Expert: Why 'naltrexone' should be as common as 'Narcan'

A drug addiction treatment expert sheds light on lesser-known drug treatment for those who are addicted to opioids, also called narcotics.

ST. LOUIS — A woman has been charged in connection to the seven fatal overdose deaths in St. Louis over the weekend. 

Chuny Ann Reed has been charged in U.S. District Court with the distribution of cocaine base and fentanyl. 

St. Louis Police said Tuesday the seven people who died from overdoses included six men and one woman. Two other men were transported to a hospital. Police say the victims are in their 40s, 50s or 60s.

Federal prosecutors say Reed admitted to selling drugs to her neighbors at Parkview Apartments.

RELATED: Woman charged with selling cocaine, fentanyl after several overdoses in St.
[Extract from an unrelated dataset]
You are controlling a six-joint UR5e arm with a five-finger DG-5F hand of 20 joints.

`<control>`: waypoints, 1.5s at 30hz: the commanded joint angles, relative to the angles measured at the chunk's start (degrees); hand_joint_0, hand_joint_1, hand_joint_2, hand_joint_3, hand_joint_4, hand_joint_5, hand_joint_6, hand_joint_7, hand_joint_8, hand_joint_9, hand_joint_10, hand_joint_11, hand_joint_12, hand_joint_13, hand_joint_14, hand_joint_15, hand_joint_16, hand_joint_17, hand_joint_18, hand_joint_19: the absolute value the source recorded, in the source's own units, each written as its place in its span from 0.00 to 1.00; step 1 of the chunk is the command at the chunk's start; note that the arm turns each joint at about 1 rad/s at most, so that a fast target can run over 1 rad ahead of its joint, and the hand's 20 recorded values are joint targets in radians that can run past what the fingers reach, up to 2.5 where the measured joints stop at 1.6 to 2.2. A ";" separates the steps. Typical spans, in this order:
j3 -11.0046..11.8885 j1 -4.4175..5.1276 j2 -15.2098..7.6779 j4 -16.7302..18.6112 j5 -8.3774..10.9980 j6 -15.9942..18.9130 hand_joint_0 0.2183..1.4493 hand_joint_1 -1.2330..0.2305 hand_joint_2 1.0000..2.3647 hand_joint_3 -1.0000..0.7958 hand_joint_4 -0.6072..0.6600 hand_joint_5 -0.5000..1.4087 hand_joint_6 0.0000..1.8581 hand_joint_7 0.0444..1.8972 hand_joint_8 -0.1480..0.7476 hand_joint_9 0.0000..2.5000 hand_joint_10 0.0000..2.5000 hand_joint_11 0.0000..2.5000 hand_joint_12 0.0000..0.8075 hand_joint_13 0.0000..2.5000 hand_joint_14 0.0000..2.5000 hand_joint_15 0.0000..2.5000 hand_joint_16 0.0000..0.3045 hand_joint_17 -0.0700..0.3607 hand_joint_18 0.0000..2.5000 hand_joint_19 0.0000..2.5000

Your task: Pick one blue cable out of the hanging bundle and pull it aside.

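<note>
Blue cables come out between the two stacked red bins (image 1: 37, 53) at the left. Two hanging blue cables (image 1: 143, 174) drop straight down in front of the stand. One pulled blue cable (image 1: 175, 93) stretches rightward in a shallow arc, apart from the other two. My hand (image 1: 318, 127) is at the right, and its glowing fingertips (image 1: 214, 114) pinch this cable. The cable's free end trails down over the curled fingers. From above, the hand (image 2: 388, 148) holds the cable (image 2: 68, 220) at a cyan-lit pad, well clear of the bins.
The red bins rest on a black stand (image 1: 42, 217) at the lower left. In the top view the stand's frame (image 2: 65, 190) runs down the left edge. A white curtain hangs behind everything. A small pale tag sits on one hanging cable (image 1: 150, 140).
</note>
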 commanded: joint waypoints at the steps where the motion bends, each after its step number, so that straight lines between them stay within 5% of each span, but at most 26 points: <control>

Louis

Drug addiction

Percy Menzies has worked in addiction and dependency for decades as the founder of ARCA – Assisted Recovery Centers of America.
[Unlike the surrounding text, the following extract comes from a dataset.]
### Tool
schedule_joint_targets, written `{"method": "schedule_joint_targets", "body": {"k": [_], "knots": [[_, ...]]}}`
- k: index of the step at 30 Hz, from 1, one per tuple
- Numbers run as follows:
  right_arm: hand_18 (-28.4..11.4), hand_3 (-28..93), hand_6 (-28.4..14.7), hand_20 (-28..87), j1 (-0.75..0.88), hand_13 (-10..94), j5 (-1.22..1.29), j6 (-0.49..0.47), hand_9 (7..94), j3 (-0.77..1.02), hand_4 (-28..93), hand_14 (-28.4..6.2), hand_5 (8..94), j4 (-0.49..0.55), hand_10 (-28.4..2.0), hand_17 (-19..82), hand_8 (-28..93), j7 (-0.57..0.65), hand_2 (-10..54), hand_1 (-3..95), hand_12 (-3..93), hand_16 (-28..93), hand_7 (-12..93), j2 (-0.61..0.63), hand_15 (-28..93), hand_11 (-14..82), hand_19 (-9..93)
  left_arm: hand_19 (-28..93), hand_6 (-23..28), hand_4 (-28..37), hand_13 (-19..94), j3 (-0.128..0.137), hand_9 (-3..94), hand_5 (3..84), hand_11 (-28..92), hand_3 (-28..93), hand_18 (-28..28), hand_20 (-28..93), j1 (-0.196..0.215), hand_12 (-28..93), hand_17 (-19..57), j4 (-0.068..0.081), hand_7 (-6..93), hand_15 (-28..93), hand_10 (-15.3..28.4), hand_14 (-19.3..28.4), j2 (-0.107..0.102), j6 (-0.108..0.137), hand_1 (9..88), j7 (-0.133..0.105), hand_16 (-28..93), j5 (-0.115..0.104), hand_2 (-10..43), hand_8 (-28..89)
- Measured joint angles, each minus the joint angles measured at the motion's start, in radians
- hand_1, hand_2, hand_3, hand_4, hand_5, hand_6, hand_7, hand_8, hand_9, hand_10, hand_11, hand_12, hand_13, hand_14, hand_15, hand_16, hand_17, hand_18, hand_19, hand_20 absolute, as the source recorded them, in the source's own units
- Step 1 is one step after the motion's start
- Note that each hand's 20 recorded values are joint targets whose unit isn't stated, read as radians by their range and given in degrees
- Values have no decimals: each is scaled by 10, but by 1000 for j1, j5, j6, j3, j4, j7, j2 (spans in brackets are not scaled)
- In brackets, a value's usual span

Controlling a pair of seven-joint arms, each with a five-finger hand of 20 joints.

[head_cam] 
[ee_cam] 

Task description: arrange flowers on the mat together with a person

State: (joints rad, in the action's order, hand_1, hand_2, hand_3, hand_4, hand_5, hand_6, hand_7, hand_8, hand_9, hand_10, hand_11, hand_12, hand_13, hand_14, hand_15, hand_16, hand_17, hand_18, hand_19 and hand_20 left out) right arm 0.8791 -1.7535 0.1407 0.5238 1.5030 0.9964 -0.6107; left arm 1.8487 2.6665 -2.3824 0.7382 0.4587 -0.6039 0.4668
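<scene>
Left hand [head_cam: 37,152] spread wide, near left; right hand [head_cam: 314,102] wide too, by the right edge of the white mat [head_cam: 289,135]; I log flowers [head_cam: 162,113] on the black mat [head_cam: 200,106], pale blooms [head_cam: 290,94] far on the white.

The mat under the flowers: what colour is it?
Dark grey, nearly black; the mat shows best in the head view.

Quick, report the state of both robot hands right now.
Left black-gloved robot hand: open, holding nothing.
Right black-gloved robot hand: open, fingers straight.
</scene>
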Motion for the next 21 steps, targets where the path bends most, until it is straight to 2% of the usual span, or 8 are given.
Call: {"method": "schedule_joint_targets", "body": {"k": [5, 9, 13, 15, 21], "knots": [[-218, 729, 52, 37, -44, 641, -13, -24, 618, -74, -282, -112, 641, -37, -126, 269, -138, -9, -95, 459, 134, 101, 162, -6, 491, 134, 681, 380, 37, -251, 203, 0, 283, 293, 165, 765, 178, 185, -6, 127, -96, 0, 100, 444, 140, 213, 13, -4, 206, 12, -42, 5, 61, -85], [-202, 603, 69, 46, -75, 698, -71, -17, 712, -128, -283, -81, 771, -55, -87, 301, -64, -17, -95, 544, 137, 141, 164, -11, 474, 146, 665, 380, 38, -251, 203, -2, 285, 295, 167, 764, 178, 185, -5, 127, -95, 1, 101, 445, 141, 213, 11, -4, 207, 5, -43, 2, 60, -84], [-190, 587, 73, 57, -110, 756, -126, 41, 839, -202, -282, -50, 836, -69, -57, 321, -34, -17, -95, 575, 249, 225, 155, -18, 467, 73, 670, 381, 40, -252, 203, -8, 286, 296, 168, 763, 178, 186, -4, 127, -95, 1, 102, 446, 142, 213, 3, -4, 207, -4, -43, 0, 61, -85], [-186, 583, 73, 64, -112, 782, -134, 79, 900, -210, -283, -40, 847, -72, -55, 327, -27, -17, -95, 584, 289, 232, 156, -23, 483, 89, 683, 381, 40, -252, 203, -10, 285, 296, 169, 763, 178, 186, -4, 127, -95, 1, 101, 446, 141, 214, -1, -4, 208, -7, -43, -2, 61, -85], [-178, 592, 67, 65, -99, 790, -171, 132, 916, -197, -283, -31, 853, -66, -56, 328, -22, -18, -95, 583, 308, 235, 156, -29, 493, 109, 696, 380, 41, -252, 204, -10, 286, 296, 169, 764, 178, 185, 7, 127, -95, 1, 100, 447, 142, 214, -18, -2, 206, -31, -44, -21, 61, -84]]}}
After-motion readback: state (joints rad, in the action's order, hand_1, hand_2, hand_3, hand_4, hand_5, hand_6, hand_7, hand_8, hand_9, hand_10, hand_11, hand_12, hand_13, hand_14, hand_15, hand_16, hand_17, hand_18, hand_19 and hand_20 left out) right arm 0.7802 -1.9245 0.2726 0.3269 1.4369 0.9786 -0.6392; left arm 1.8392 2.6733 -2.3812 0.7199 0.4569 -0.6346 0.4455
“Addiction is so narcissistic, if one patient overdosed, they’re not going to run away," Menzies said. "Instead, addicts say ‘I want that because I’ll be able to get the perfect high! I won’t be like the other persons.’”

ARCA has a walk-in clinic downtown, at 14th and Olive streets, right across from the public library. Menzies speculates the seven people who died, likely from fentanyl overdoses, all had the same drug dealer.

“And when they mix the fentanyl,” he said, “they’re not scientists. They’re not technicians. They just add something, because every drug dealer wants to make their batch high-octane, not realizing, if you add too much fentanyl, it’s a death sentence.”

Why Narcan isn't enough

Naloxone, or Narcan, is a medicine that reverses the effects of opioid overdose and saves lives. But Menzies wants to focus attention on naltrexone, which curbs the cravings.

“So, the benefit is – let’s say I’ve been in detox and I’ve done well. I need to protect myself. I take a pill and for 24 hours and the heroin or any opiate cannot enter the brain. It becomes a drug-free zone.”

Menzies said he is lobbying Missouri legislators to give naltrexone the same status as naloxone. Senate Bill 1037 in the Missouri legislature would allow pharmacies to sell naltrexone for drug treatment.

“If somebody is on the risk of relapsing, they should be able to go to the pharmacy, pick up a week’s supply of naltrexone, and protect themselves,” he said.

Naltrexone goes by the brand names "Revia" and "Vivitrol" in the United States. Injections can help ease the cravings of opioid and alcohol dependence.